====== RAW DATA
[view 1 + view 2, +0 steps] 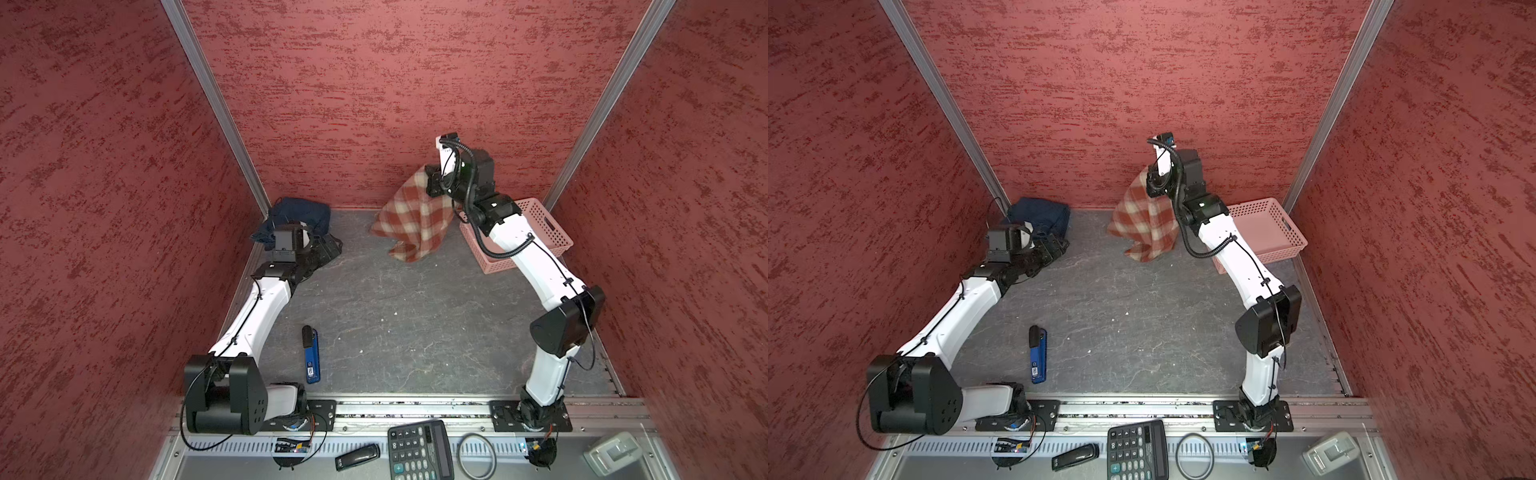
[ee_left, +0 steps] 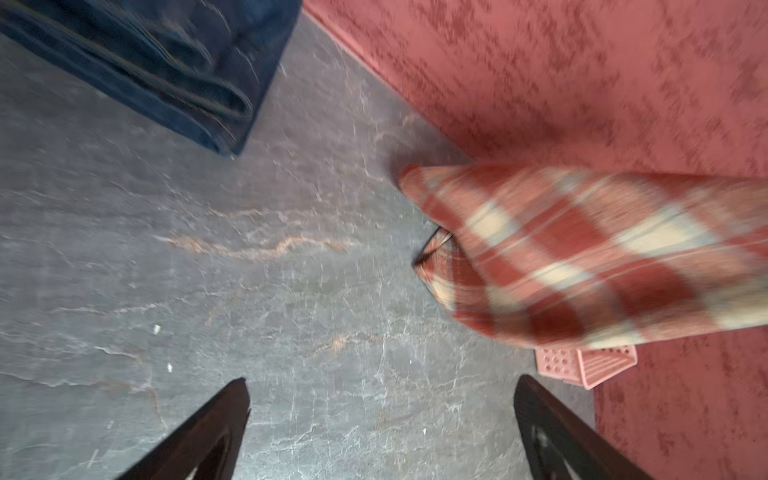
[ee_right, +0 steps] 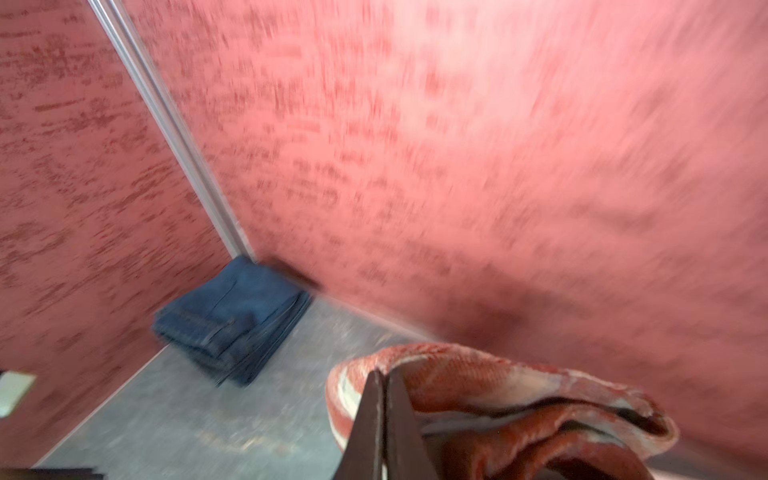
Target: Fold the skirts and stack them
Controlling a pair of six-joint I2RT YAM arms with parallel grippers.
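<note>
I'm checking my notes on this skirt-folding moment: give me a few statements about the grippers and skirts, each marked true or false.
1. The right gripper is shut on the plaid skirt. True.
2. The denim skirts lie folded in the far left corner. True.
3. The left gripper grips the denim skirts. False: it is open and holds nothing.
4. The plaid skirt is folded on top of the denim skirts. False: it hangs from the right gripper, near the pink basket.
</note>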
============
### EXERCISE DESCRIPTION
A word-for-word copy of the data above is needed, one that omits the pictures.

### OUTPUT
[view 1 + view 2, +0 steps] 
[ee_left, +0 steps] 
[ee_right, +0 steps] 
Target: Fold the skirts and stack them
Controlling a pair of six-joint I2RT YAM arms with parallel grippers.
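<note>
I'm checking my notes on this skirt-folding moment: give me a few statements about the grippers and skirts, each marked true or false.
1. The right gripper is shut on the plaid skirt. True.
2. The denim skirts lie folded in the far left corner. True.
3. The left gripper grips the denim skirts. False: it is open and holds nothing.
4. The plaid skirt is folded on top of the denim skirts. False: it hangs from the right gripper, near the pink basket.
</note>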

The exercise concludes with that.